While Joe Biden is right to reject many aspects of Donald Trump’s toxic presidency, he should avoid throwing out the baby with the bathwater. Only by recognizing the weaknesses of liberal diplomatic norms can the Biden administration advance the innovative, effective diplomacy the world so desperately needs.

TEL AVIV – On December 11, then-President Donald Trump proclaimed that the United States would recognize Morocco’s sovereignty over the disputed Western Sahara, an apparent reward for the country’s decision to establish diplomatic relations with Israel. The move was swiftly condemned as a blatant violation of diplomatic norms. But, with his facile approach to protracted conflicts, Trump inadvertently made an important point: the emperor – the prevailing diplomatic approach – has no clothes.
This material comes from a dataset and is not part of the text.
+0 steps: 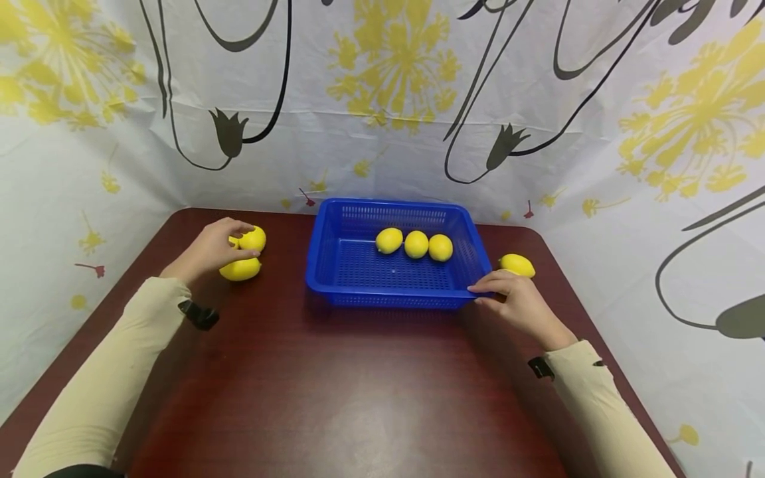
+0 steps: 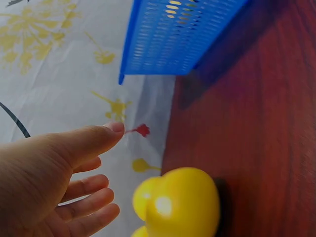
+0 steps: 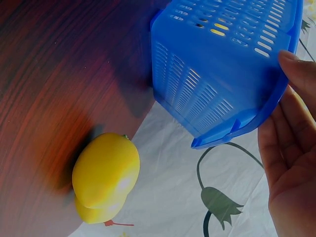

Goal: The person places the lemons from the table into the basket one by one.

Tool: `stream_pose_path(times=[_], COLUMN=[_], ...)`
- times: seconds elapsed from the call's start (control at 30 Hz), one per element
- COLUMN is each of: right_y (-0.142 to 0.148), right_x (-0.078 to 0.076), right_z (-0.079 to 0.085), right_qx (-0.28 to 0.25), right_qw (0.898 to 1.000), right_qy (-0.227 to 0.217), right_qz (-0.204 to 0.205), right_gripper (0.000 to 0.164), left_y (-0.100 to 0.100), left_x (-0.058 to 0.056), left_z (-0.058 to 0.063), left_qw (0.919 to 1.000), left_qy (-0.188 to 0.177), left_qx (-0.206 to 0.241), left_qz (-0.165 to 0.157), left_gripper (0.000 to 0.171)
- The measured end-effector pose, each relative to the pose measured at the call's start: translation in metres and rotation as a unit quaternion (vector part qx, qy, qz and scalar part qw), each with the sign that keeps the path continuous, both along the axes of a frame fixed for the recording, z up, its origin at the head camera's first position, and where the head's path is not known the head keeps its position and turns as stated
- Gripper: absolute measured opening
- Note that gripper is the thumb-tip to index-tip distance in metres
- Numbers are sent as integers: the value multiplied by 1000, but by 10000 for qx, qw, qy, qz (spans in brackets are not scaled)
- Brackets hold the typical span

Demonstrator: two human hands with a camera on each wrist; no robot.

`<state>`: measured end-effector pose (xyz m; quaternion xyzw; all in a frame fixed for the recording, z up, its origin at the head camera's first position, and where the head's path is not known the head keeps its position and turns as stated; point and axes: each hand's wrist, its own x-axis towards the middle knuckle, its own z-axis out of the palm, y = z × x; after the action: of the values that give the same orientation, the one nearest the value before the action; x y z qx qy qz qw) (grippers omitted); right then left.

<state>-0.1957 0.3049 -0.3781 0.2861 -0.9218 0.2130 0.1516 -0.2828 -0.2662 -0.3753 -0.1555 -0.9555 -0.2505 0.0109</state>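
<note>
A blue plastic basket (image 1: 391, 299) with slotted walls stands on the table, three lemons (image 1: 416, 244) inside it. My right hand (image 1: 516, 302) pinches the basket's near right corner by the rim, the thumb (image 3: 296, 66) on the outer side. Over a small group of lemons (image 1: 241, 269) at the left, my left hand (image 1: 215, 247) hovers with thumb and fingers spread apart, partly covering them in the head view. In the left wrist view nothing is between the fingers, and the lemons (image 2: 182, 202) sit beside them. Beyond my right hand lies another lemon (image 1: 517, 265); the right wrist view shows a second lemon (image 3: 101, 212) partly behind it.
The dark red wooden table (image 1: 358, 392) extends toward me in front of the basket. White cloth (image 1: 382, 159) with yellow and grey flower prints hangs behind the table and along both sides. A dark band with a small device (image 1: 200, 315) is on the left wrist.
</note>
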Motion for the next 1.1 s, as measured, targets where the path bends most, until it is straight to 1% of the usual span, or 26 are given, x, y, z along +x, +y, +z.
stream_pose_path(times=[0.23,0.4,0.53,0.67,0.77,0.87,0.97,1.1], right_y=[0,-1,-1,-1,-1,-1,0,0], right_x=[1,1,1,1,1,1,1,1], right_z=[0,1,2,2,2,2,2,2], right_qx=[-34,-28,-17,-26,-18,-24,-31,-11], right_qw=[10000,10000,10000,10000,10000,10000,10000,10000], right_qy=[8,23,5,-5,7,7,-7,-8], right_qz=[24,13,-19,-27,-19,-4,-5,-17], right_gripper=[25,25,25,25,25,25,25,25], left_y=[-7,-9,-9,-8,-8,-8,-8,-7], left_x=[0,-1,-1,1,4,6,7,8], left_z=[-17,-26,-29,-31,-32,-33,-34,-33], left_qw=[9997,9993,9987,9982,9979,9975,9968,9960], left_qy=[-199,-120,-18,-11,-28,60,147,141], left_qx=[-115,-326,-465,-566,-619,-676,-757,-852], left_qz=[-49,-131,-201,-198,-180,-205,-231,-224], left_gripper=[59,58,57,58,60,62,63,66])
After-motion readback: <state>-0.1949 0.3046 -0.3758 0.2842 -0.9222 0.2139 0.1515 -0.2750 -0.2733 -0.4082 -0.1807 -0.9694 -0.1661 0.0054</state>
To be sure, Trump has himself stood naked on the world stage, as when he claimed to have reached a breakthrough with North Korea or touted his administration’s implausible Middle East “peace proposal.” But none of his predecessors – in the US or elsewhere – resolved these conflicts either, despite adhering to revered diplomatic norms.

Those norms are inextricably linked to the liberal world order that emerged after World War II. The “responsibility to protect” (R2P) doctrine – the world’s commitment, adopted unanimously by the United Nations General Assembly in 2005, to protect populations from genocide, war crimes, ethnic cleansing, and crimes against humanity – exemplifies this liberal diplomacy.